#### Data shown

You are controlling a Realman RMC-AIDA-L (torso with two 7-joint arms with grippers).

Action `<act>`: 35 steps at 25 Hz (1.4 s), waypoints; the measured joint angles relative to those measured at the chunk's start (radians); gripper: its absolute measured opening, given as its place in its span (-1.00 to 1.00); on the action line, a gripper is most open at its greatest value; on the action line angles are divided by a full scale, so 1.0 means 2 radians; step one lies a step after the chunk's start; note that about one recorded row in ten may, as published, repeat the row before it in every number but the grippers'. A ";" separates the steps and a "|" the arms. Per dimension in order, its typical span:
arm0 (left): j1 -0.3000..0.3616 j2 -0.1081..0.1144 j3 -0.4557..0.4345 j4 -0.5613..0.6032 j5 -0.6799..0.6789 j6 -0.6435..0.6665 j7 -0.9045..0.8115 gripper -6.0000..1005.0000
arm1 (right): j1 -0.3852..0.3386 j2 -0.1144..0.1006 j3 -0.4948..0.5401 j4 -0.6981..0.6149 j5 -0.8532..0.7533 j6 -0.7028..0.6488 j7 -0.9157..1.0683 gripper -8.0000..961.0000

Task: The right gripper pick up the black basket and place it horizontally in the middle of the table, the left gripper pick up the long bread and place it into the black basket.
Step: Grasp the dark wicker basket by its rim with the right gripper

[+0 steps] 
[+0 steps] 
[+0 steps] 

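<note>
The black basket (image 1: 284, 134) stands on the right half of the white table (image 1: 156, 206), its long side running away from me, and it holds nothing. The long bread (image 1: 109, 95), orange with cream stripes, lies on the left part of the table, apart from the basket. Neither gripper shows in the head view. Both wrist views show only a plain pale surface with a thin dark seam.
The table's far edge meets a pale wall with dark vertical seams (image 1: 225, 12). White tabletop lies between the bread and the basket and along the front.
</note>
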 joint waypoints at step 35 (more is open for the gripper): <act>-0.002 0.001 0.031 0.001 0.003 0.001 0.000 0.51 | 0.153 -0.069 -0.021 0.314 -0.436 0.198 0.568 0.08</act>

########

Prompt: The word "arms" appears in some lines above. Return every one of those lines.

Final answer:
You are controlling a Realman RMC-AIDA-L (torso with two 7-joint arms with grippers).
Action `<act>`: 35 steps at 25 Hz (1.4 s), waypoints; the measured joint angles relative to those measured at the chunk's start (radians); gripper: its absolute measured opening, given as its place in its span (-1.00 to 1.00); on the action line, a gripper is most open at its greatest value; on the action line angles are divided by a full scale, so 1.0 means 2 radians; step one lies a step after the chunk's start; note that about one recorded row in ten may, as published, repeat the row before it in every number but the grippers'. A ";" separates the steps and a "|" the arms. Per dimension in order, its typical span:

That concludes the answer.